Copy out the data in full, keeping each line exactly as it reads.

##### DATA SHOWN

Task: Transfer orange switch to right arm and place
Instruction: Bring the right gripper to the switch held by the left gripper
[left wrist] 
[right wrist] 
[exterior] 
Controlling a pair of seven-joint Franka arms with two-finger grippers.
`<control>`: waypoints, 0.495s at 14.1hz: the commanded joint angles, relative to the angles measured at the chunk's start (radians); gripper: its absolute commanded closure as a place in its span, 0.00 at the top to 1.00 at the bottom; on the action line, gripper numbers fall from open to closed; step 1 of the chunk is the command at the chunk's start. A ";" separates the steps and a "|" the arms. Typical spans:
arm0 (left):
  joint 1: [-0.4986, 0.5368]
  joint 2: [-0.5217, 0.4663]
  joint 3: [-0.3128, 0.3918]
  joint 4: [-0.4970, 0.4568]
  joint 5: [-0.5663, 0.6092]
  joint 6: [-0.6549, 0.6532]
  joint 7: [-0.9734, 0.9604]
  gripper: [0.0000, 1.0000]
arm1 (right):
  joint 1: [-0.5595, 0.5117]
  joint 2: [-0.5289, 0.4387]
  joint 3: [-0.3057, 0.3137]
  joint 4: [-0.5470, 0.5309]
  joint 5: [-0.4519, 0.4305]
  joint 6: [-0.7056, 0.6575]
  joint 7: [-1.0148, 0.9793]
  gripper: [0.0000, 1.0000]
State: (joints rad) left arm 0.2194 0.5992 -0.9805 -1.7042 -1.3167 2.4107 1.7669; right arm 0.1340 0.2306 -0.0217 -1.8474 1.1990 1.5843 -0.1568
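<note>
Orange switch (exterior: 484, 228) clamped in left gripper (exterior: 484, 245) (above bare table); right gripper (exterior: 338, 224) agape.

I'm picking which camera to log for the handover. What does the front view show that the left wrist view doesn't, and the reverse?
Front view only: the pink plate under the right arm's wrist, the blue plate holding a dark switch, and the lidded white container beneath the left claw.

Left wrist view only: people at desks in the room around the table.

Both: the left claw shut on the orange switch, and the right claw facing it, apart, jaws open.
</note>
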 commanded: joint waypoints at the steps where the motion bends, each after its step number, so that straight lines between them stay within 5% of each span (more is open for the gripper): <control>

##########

** SOLUTION FOR THIS TASK **
Task: Transfer orange switch to right arm and place
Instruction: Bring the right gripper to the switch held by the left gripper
[left wrist] 
[right wrist] 
[exterior] 
Controlling a pair of seven-joint Franka arms with two-finger grippers.
`<control>`: waypoints, 0.495s at 14.1hz: the commanded joint angles, relative to the angles measured at the chunk's start (radians); gripper: its absolute commanded closure as a place in its span, 0.00 at the top to 1.00 at the bottom; on the action line, gripper numbers fall from open to closed; step 1 of the chunk is the command at the chunk's start. A ";" separates the steps and a "|" the arms. Typical spans:
arm0 (left):
  joint 1: [-0.4986, 0.5368]
  joint 2: [-0.5217, 0.4663]
  joint 3: [-0.3128, 0.3918]
  joint 4: [-0.4970, 0.4568]
  joint 5: [-0.5663, 0.6092]
  joint 6: [-0.6549, 0.6532]
  joint 7: [-0.9734, 0.9604]
  gripper: [0.0000, 1.0000]
arm1 (right):
  joint 1: [-0.5595, 0.5117]
  joint 2: [-0.5289, 0.4387]
  joint 3: [-0.3057, 0.3137]
  joint 4: [-0.5470, 0.5309]
  joint 5: [-0.4519, 0.4305]
  joint 6: [-0.7056, 0.6575]
  joint 7: [-1.0148, 0.9793]
  gripper: [0.0000, 1.0000]
State: (joints rad) left arm 0.2194 0.5992 -0.9805 -1.7042 -1.3167 2.4107 1.7669; right arm 0.1340 0.2306 -0.0217 -1.8474 1.1990 1.5843 -0.1568
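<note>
Orange switch (exterior: 484, 228) clamped in left gripper (exterior: 484, 245) (above bare table); right gripper (exterior: 338, 224) agape.

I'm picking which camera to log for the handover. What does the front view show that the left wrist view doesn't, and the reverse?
Front view only: the pink plate under the right arm's wrist, the blue plate holding a dark switch, and the lidded white container beneath the left claw.

Left wrist view only: people at desks in the room around the table.

Both: the left claw shut on the orange switch, and the right claw facing it, apart, jaws open.
</note>
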 commanded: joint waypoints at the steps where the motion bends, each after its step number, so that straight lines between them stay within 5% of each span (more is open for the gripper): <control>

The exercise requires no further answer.